_GOAL OF THE EXERCISE_
Write out, word for word, only the data from its first line to the line containing "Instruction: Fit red".

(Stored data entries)
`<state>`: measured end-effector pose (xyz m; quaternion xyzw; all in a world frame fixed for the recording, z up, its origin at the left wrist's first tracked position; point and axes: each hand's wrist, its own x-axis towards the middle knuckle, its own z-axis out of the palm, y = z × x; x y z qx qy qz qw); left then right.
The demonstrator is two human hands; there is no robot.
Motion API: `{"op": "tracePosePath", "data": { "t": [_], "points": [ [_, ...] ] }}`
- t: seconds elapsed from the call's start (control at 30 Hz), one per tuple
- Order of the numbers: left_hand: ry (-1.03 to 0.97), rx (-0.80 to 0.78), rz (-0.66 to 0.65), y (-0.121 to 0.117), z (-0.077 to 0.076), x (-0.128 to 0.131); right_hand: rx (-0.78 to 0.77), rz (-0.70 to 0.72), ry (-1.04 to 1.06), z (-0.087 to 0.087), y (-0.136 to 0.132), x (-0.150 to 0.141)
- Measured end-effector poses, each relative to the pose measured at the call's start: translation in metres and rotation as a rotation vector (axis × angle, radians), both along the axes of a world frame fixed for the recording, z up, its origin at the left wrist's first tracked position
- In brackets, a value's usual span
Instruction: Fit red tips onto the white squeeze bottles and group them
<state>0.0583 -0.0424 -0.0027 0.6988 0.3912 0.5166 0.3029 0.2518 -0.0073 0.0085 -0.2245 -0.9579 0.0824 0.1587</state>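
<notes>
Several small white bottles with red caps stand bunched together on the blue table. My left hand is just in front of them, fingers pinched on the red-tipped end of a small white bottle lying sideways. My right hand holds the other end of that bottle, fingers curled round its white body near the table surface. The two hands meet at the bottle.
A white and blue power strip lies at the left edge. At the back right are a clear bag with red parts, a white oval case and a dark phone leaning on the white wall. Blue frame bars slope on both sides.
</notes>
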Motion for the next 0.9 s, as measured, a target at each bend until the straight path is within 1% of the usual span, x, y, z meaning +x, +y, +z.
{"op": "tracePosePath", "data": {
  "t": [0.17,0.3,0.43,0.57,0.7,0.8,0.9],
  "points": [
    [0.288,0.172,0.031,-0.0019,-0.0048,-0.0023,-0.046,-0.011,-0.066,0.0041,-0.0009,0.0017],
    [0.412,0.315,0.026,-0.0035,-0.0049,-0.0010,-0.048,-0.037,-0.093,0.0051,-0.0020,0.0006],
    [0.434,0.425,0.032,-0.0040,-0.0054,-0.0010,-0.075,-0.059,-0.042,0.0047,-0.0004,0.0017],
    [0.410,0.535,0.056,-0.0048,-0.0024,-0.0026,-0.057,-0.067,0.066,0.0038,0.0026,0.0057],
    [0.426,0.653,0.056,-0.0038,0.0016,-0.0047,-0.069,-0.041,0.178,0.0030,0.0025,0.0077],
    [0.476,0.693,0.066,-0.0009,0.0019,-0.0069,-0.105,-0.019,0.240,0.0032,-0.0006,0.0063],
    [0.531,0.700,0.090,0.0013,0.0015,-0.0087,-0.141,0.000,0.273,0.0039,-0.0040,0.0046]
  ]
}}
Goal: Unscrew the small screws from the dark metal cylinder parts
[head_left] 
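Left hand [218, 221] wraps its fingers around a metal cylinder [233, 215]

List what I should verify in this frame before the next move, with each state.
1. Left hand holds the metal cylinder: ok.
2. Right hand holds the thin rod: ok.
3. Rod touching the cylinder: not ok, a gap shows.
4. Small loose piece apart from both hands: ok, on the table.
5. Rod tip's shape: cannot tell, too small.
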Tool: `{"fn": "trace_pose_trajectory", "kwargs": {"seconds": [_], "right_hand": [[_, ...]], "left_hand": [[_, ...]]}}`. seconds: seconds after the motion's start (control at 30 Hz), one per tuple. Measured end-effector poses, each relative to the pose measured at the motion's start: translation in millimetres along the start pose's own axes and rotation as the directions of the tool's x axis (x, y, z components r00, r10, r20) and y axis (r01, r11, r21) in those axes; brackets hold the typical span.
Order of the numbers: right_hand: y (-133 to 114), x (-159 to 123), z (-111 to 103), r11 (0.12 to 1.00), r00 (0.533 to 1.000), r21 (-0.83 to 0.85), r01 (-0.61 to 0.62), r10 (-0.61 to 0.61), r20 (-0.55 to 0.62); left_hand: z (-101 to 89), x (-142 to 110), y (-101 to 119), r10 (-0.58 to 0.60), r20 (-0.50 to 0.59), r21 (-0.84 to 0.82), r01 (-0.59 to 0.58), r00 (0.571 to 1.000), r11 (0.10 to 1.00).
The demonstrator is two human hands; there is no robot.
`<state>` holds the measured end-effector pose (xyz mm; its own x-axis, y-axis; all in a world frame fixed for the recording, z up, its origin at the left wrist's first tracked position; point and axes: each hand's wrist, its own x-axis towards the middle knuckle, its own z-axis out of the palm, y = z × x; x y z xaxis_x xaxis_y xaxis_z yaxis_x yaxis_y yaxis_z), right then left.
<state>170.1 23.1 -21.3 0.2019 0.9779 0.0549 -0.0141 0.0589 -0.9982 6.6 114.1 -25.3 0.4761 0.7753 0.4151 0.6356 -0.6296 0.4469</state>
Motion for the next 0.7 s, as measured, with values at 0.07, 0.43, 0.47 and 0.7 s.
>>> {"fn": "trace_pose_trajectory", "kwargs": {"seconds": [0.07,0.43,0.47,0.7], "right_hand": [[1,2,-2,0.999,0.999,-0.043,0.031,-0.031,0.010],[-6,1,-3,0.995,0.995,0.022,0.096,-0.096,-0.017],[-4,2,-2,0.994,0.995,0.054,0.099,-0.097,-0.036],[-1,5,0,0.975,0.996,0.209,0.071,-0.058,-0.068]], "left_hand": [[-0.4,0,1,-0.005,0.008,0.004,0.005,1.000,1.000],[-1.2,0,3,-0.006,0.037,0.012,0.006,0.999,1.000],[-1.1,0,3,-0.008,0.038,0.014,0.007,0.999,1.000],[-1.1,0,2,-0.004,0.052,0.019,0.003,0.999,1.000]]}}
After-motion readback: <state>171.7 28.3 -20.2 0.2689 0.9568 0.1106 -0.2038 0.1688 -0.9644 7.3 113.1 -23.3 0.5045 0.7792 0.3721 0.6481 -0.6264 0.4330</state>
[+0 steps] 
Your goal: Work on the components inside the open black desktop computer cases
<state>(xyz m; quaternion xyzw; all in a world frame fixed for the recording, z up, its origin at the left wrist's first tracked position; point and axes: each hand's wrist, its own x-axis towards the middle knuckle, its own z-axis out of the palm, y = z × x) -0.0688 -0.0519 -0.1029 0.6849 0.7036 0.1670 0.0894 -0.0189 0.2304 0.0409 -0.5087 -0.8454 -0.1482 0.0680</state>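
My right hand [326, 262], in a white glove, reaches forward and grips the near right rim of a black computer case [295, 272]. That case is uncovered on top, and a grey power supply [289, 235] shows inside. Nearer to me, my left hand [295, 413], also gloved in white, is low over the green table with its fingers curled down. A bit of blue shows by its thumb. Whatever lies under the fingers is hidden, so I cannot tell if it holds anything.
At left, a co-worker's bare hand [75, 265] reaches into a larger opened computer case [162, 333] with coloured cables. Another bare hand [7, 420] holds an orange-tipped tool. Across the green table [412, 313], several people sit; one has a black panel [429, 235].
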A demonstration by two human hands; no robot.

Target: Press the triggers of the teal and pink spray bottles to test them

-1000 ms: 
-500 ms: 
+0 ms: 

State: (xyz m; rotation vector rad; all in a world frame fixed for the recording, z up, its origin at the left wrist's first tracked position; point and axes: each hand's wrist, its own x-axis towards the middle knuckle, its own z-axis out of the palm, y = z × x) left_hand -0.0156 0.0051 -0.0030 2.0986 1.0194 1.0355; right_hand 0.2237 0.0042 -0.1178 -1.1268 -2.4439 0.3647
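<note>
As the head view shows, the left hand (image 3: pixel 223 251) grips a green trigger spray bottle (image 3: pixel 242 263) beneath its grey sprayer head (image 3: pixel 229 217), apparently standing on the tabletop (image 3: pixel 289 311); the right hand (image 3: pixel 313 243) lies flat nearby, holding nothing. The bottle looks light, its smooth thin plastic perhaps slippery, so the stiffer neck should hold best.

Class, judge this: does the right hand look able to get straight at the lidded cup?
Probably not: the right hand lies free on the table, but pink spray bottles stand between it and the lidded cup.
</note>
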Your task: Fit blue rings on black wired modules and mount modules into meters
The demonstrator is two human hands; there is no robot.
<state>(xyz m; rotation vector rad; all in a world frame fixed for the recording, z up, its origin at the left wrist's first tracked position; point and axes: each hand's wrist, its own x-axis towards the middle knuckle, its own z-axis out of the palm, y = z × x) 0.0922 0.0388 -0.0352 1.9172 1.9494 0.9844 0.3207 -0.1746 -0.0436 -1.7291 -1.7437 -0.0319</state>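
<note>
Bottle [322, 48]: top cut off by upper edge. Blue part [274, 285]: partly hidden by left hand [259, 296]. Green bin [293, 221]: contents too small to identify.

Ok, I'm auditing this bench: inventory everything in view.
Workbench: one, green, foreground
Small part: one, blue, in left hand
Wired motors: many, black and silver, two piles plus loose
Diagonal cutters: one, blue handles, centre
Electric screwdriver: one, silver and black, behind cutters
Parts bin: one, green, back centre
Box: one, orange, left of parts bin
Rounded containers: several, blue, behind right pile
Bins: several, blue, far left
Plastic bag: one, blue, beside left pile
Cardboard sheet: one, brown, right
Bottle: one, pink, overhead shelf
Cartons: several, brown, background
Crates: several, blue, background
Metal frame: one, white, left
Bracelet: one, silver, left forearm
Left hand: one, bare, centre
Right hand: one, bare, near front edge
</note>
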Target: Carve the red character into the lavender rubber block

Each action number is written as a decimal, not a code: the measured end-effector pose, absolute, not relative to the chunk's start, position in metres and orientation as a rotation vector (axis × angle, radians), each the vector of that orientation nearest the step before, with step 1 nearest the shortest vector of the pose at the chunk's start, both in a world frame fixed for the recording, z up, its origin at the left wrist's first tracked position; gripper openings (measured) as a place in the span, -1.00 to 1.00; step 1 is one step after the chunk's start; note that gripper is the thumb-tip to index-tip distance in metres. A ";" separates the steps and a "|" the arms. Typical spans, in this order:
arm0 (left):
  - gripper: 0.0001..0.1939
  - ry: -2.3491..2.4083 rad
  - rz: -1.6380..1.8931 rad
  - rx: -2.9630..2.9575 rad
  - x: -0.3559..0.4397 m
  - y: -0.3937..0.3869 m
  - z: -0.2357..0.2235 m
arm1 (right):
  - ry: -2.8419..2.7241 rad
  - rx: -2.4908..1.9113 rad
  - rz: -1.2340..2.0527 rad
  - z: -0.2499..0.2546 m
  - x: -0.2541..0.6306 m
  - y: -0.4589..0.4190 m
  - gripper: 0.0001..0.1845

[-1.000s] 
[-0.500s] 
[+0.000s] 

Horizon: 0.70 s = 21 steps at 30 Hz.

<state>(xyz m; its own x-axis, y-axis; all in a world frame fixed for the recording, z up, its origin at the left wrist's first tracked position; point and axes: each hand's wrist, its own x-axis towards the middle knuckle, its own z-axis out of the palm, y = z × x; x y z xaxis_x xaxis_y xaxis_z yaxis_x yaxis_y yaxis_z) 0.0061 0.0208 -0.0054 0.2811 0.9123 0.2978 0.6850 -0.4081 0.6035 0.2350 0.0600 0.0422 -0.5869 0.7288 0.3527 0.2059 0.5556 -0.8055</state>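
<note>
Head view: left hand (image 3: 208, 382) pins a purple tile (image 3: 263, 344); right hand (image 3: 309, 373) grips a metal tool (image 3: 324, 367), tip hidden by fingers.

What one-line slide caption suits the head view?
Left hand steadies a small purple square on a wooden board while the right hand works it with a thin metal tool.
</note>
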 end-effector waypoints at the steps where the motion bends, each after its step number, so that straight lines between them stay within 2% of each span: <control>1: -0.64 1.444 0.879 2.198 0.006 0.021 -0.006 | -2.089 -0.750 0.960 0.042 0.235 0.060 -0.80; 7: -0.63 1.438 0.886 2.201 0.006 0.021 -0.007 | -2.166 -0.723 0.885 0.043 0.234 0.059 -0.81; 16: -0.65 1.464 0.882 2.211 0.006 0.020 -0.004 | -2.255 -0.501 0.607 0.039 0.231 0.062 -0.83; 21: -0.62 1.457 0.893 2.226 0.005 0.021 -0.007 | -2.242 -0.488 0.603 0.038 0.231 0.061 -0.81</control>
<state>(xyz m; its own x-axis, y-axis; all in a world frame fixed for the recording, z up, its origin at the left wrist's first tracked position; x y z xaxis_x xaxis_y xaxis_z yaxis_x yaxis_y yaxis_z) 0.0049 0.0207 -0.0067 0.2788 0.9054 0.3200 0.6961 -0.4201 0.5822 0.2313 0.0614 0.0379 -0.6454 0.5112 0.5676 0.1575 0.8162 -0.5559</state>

_TASK RESPONSE_
`<state>`: measured end-effector pose (xyz m; quaternion xyzw; all in a world frame fixed for the recording, z up, its origin at the left wrist's first tracked position; point and axes: each hand's wrist, its own x-axis towards the middle knuckle, its own z-axis out of the palm, y = z × x; x y z qx qy qz qw); left then right.
The demonstrator is two human hands; there is no robot.
Motion API: `{"op": "tracePosePath", "data": { "t": [_], "points": [ [_, ...] ] }}`
- t: seconds elapsed from the call's start (control at 30 Hz), one per tuple
- Order of the numbers: left_hand: ry (-1.03 to 0.97), rx (-0.80 to 0.78), rz (-0.66 to 0.65), y (-0.121 to 0.117), z (-0.077 to 0.076), x (-0.128 to 0.131); right_hand: rx (-0.78 to 0.77), rz (-0.70 to 0.72), ry (-1.04 to 1.06), z (-0.087 to 0.087), y (-0.136 to 0.132), x (-0.150 to 0.141)
- Measured end-effector poses, each relative to the pose measured at the call's start: translation in metres and rotation as a rotation vector (axis × angle, radians), both along the axes of a world frame fixed for the recording, z up, its origin at the left wrist's first tracked position
- In brackets, a value's usual span
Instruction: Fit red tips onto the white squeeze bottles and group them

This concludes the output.